### [Task details]
Make an exact copy of the entries below.

### [Supplied records]
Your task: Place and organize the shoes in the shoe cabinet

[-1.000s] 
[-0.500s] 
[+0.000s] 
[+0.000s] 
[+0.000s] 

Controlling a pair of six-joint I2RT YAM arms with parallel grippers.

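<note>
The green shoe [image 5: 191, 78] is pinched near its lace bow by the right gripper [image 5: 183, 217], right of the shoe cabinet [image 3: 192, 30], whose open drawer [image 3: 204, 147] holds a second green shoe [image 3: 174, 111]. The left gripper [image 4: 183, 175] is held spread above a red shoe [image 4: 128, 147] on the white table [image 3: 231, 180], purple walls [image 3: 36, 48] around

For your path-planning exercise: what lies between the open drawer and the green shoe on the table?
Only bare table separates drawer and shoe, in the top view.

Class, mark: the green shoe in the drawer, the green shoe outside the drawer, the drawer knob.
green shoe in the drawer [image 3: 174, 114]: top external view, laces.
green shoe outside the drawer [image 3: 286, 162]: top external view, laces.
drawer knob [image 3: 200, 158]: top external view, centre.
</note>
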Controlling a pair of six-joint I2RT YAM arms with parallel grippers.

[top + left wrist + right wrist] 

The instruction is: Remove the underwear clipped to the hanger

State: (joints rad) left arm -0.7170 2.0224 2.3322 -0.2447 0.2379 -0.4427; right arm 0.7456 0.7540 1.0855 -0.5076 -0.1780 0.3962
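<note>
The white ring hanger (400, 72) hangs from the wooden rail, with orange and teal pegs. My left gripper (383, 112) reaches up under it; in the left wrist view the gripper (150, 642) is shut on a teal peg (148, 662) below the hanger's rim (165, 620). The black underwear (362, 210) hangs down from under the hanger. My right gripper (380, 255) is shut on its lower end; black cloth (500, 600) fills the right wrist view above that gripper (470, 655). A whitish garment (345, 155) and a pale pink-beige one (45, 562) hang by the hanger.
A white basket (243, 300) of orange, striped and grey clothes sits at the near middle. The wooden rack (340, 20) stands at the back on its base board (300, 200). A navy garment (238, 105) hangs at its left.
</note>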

### [Written solution]
Your task: Place and organize the shoes in the shoe cabinet

[-1.000s] 
[-0.500s] 
[+0.000s] 
[+0.000s] 
[+0.000s] 

Controlling a pair of six-joint I2RT YAM arms with parallel grippers.

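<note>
The green shoe [image 5: 191, 78] is pinched near its lace bow by the right gripper [image 5: 183, 217], right of the shoe cabinet [image 3: 192, 30], whose open drawer [image 3: 204, 147] holds a second green shoe [image 3: 174, 111]. The left gripper [image 4: 183, 175] is held spread above a red shoe [image 4: 128, 147] on the white table [image 3: 231, 180], purple walls [image 3: 36, 48] around

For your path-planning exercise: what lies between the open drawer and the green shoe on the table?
Only bare table separates drawer and shoe, in the top view.

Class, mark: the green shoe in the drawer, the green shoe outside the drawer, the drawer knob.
green shoe in the drawer [image 3: 174, 114]: top external view, laces.
green shoe outside the drawer [image 3: 286, 162]: top external view, laces.
drawer knob [image 3: 200, 158]: top external view, centre.
</note>
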Controlling a pair of six-joint I2RT YAM arms with parallel grippers.

[top + left wrist + right wrist] 

The instruction is: Remove the underwear clipped to the hanger

State: (joints rad) left arm -0.7170 2.0224 2.3322 -0.2447 0.2379 -0.4427; right arm 0.7456 0.7540 1.0855 -0.5076 -0.1780 0.3962
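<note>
The white ring hanger (400, 72) hangs from the wooden rail, with orange and teal pegs. My left gripper (383, 112) reaches up under it; in the left wrist view the gripper (150, 642) is shut on a teal peg (148, 662) below the hanger's rim (165, 620). The black underwear (362, 210) hangs down from under the hanger. My right gripper (380, 255) is shut on its lower end; black cloth (500, 600) fills the right wrist view above that gripper (470, 655). A whitish garment (345, 155) and a pale pink-beige one (45, 562) hang by the hanger.
A white basket (243, 300) of orange, striped and grey clothes sits at the near middle. The wooden rack (340, 20) stands at the back on its base board (300, 200). A navy garment (238, 105) hangs at its left.
</note>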

No more output will be produced.